- [Problem statement]: In the entries below, find the line with "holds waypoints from" and the line with "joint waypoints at". Reproduce those two lines and every line between them exactly, and nothing more.

- [Given entries]:
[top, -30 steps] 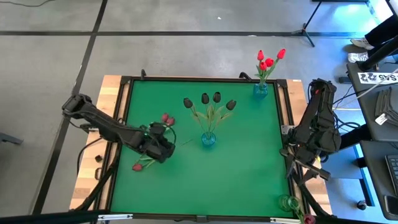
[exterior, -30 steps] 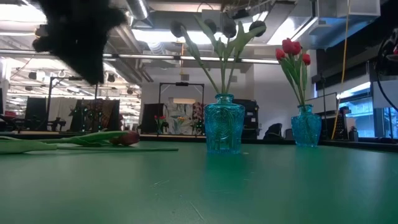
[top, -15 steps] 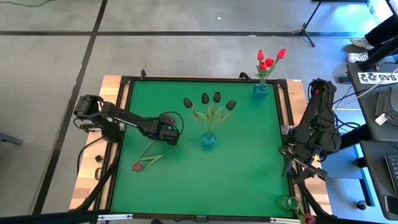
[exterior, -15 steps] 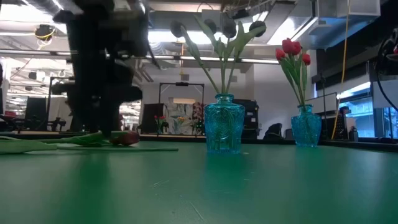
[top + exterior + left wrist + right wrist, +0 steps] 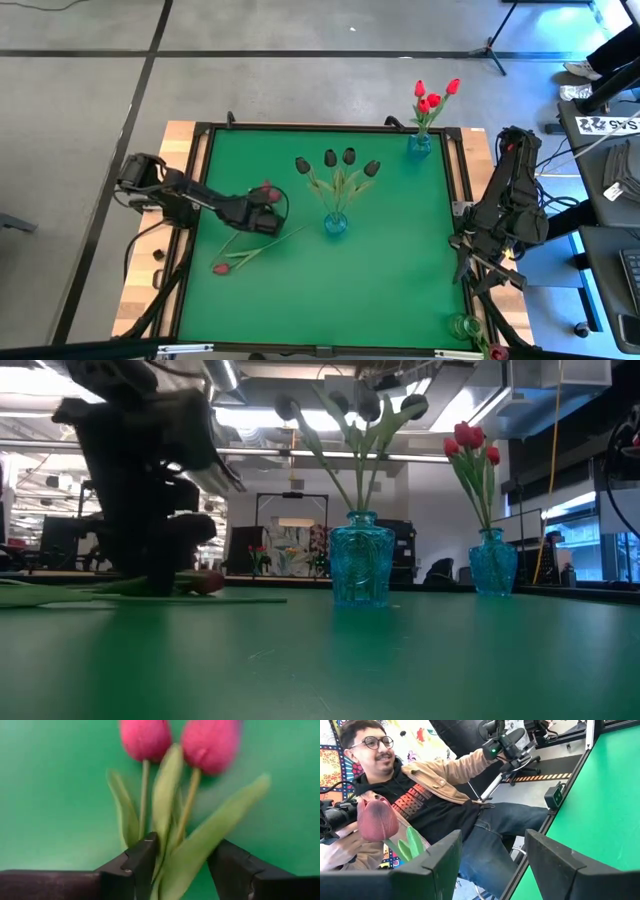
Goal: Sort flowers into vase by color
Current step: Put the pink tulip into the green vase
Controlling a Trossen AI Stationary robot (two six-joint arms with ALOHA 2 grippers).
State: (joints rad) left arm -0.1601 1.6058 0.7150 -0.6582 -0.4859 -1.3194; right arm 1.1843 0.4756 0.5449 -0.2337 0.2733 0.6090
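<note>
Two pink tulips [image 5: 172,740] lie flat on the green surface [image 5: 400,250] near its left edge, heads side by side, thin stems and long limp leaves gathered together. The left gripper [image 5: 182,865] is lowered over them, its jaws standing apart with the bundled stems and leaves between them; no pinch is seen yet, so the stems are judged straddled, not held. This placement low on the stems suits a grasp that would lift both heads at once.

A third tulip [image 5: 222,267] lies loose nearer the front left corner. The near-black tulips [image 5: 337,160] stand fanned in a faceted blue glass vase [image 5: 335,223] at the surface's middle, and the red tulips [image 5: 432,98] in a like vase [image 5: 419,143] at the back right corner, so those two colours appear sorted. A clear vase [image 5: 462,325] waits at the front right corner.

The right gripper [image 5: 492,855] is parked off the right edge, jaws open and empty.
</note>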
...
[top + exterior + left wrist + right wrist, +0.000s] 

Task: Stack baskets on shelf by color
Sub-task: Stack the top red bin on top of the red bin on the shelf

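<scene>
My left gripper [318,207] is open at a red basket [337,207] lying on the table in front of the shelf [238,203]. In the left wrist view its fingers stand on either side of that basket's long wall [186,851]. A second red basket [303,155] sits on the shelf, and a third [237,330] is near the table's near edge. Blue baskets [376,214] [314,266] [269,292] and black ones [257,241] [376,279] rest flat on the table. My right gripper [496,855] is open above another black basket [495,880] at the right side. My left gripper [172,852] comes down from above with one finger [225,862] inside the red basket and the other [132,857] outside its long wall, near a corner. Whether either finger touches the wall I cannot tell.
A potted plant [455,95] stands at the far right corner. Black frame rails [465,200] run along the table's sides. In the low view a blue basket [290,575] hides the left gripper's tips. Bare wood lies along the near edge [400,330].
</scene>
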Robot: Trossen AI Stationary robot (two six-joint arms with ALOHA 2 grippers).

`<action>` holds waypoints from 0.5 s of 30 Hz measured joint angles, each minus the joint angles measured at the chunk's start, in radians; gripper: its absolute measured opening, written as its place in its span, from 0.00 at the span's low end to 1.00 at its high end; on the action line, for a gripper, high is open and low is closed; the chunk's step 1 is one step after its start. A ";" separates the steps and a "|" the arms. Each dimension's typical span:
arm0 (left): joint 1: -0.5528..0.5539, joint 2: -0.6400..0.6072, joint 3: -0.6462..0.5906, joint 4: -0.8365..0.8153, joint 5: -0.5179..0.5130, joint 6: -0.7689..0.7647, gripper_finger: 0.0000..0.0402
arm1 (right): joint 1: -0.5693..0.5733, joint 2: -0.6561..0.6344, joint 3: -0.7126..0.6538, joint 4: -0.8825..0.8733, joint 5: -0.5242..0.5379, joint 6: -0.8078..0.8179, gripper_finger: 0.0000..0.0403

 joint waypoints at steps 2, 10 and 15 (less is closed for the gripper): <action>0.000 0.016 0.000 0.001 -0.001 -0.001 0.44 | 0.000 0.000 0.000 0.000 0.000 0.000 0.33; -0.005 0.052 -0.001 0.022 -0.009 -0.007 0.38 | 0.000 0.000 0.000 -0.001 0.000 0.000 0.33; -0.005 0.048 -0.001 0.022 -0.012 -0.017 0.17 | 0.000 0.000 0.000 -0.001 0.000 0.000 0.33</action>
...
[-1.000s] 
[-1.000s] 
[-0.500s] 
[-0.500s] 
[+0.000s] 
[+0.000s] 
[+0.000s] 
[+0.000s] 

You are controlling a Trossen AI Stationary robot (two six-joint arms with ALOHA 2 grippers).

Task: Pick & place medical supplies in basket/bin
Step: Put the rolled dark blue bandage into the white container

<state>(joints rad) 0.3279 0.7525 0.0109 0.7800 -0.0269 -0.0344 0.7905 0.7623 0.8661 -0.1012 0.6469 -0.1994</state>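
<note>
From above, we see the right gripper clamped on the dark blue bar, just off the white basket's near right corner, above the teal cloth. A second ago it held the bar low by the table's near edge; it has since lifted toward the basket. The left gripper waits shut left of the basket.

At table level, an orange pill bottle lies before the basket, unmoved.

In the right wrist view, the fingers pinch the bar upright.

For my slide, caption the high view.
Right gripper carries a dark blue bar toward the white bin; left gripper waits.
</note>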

- [Answer to this problem]:
`<action>` holds waypoints from 0.5 s of 30 Hz measured joint angles, each minus the joint angles measured at the chunk's start, in radians; gripper: its absolute measured opening, written as its place in its span, from 0.00 at the span's low end to 1.00 at its high end; on the action line, for a gripper, high is open and low is closed; the chunk's step 1 is one step after its start. A ";" separates the steps and a "|" the arms. Each dimension's typical span:
arm0 (left): joint 1: -0.5528..0.5539, joint 2: -0.6400..0.6072, joint 3: -0.6462..0.5906, joint 4: -0.8365..0.8153, joint 5: -0.5179..0.5130, joint 6: -0.7689..0.7647, gripper_finger: 0.0000..0.0402
arm1 (right): joint 1: -0.5693..0.5733, joint 2: -0.6561..0.6344, joint 3: -0.7126..0.6538, joint 4: -0.8825..0.8733, joint 5: -0.5242..0.5379, joint 6: -0.8078..0.8179, gripper_finger: 0.0000..0.0403

 joint waypoints at steps 2, 10 and 15 (less is closed for the gripper): <action>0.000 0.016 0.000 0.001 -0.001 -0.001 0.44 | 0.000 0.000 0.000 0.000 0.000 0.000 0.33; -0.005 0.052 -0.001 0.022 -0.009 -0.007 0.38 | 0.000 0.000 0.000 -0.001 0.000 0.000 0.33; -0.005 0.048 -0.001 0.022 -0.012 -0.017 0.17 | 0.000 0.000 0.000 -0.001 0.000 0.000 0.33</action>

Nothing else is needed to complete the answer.